Problem: Of the entries below, return exactly those lines that fall between the one containing "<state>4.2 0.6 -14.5" and the one containing "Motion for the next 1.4", the two end lines included.

=== Supplied material ===

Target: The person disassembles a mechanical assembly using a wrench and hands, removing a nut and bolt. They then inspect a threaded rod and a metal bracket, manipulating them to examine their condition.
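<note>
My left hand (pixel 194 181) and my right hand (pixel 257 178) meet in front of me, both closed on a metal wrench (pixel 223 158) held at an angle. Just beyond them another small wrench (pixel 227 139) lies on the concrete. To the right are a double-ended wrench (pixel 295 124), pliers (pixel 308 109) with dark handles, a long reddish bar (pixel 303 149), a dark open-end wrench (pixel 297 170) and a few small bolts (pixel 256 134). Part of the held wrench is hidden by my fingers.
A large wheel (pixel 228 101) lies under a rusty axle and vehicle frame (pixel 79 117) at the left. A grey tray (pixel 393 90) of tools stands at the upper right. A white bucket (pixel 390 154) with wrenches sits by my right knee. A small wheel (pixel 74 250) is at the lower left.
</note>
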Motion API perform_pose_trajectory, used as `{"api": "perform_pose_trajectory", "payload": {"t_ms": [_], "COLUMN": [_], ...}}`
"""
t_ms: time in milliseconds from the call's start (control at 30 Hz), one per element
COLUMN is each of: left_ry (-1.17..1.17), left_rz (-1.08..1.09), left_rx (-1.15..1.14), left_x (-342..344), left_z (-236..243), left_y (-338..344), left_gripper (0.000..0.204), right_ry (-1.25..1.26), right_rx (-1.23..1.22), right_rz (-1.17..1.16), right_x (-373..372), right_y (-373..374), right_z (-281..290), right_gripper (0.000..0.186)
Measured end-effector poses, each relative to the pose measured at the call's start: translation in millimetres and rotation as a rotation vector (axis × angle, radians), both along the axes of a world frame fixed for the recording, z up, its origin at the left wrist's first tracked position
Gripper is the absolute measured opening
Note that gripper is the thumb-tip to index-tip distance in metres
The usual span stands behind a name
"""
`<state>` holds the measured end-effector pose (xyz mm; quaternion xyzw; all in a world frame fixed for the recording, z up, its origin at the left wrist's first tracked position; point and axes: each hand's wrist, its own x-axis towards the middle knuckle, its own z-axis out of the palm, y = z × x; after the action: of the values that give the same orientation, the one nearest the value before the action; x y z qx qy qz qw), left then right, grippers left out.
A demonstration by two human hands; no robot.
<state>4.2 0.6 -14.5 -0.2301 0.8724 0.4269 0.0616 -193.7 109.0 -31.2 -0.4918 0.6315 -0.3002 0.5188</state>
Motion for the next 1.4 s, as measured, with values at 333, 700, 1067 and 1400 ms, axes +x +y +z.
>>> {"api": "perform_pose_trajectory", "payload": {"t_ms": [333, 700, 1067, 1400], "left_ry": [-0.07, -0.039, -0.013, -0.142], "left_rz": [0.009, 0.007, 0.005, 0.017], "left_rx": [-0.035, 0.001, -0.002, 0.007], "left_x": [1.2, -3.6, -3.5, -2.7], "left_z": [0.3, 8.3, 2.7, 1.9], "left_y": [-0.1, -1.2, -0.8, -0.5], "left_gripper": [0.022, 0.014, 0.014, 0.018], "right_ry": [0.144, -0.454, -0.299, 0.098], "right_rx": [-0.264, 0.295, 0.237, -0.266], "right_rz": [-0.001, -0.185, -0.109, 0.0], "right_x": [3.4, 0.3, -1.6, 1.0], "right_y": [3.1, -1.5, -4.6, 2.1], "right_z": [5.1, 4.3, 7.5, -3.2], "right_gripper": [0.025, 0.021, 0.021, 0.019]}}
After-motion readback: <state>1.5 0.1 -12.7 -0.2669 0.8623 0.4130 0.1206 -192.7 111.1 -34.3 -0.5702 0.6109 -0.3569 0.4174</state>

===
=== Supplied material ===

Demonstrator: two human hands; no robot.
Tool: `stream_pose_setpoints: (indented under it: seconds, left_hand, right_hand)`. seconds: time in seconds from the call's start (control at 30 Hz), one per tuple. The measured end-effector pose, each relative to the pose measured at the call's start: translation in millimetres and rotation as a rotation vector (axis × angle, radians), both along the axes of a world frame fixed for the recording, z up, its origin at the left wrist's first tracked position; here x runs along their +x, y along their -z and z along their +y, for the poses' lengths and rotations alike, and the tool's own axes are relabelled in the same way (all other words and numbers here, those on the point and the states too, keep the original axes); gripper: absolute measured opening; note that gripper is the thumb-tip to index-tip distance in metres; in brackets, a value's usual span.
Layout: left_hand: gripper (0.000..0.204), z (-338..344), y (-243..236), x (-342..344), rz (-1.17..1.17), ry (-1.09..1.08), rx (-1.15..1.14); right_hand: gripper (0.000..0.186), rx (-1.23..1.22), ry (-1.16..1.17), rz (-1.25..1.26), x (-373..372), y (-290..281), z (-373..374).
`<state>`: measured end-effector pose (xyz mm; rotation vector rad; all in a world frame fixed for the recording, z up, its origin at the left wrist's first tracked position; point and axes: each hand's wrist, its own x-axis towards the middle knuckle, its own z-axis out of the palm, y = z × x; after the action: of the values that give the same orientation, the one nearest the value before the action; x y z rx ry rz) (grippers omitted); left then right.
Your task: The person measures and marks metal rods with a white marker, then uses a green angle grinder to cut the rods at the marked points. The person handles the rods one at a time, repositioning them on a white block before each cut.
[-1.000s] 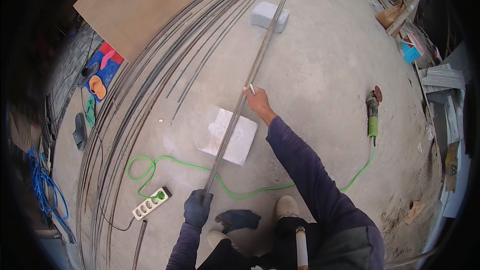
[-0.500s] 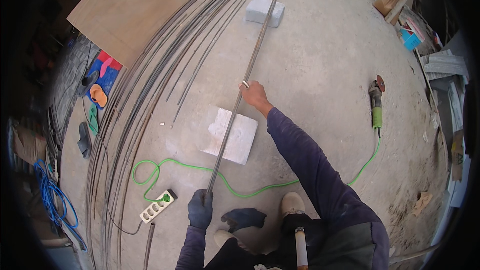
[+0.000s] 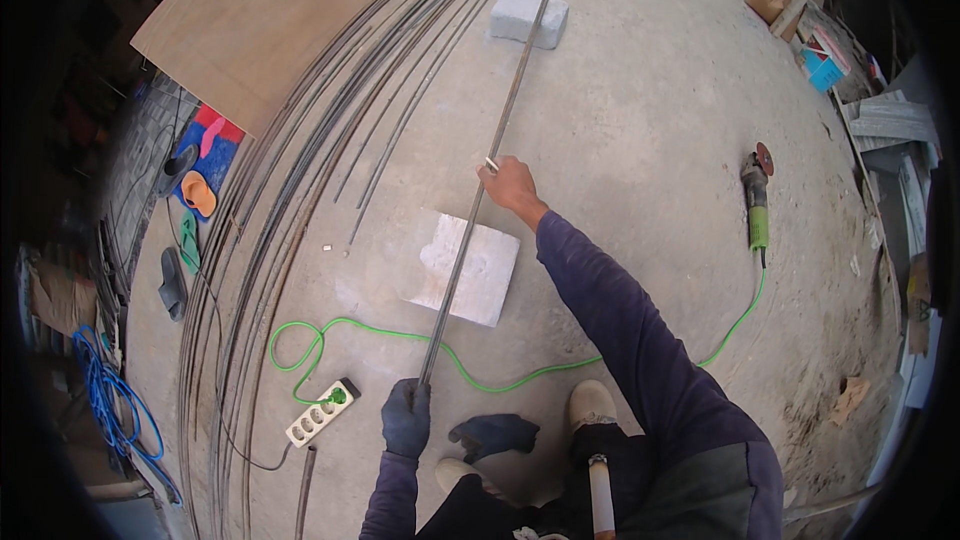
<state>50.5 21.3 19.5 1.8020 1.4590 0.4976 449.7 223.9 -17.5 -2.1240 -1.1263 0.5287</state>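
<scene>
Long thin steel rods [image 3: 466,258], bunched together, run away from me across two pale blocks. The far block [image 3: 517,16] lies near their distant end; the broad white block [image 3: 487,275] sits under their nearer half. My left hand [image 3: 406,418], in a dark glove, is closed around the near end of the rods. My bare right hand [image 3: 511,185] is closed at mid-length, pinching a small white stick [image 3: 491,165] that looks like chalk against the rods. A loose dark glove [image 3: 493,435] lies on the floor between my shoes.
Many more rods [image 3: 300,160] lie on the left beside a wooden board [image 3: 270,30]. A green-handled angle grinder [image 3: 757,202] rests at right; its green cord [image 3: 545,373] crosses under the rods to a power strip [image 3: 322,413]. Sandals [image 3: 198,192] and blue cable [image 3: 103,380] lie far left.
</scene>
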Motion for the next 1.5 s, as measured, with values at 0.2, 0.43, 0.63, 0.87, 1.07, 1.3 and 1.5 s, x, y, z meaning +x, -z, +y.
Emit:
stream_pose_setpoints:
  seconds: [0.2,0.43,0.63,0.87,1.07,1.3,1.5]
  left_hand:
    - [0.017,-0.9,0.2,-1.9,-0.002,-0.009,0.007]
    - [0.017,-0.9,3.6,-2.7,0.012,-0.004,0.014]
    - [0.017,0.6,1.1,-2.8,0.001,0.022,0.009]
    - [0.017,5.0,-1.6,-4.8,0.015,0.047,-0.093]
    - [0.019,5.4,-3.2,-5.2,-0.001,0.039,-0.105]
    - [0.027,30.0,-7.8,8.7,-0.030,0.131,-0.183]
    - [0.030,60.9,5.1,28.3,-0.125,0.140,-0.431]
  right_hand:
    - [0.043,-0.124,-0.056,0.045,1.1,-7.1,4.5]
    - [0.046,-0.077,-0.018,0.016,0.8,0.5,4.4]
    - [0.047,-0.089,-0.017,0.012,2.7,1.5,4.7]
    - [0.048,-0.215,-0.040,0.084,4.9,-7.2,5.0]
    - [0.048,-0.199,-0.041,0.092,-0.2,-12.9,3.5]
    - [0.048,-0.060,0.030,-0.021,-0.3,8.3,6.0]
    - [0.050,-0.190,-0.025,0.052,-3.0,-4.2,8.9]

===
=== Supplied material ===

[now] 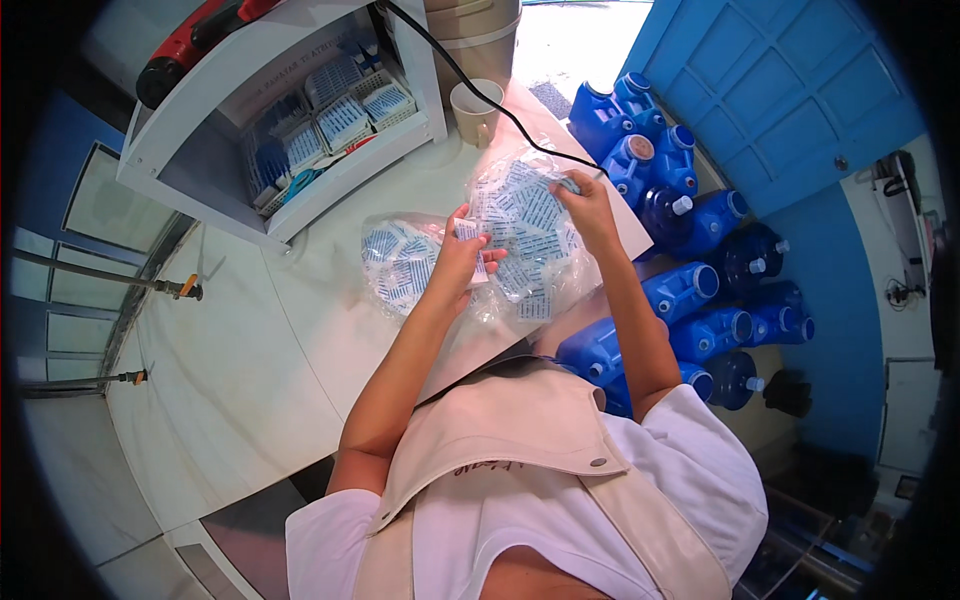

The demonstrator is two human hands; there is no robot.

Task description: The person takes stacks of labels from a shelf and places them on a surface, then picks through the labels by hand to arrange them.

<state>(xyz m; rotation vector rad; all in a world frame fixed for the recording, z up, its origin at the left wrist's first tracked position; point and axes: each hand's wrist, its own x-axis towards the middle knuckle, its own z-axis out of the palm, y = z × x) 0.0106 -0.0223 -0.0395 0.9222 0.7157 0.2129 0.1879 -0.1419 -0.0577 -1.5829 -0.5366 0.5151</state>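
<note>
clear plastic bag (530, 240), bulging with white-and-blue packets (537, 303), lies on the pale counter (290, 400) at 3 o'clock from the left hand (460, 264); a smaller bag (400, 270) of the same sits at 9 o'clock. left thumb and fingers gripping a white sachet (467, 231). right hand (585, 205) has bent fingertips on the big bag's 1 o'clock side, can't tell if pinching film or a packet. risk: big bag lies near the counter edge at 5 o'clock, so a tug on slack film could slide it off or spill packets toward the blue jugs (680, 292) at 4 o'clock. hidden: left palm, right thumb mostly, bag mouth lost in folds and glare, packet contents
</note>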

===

Response for this exercise:
<state>4.2 0.6 -14.5 -0.2301 0.8724 0.4269 0.0616 -193.7 109.0 -31.2 -0.4918 0.6315 -0.3002 0.5188</state>
Motion for the next 1.4 s, as measured, with values at 333, 700, 1067 and 1400 ms, axes +x +y +z.

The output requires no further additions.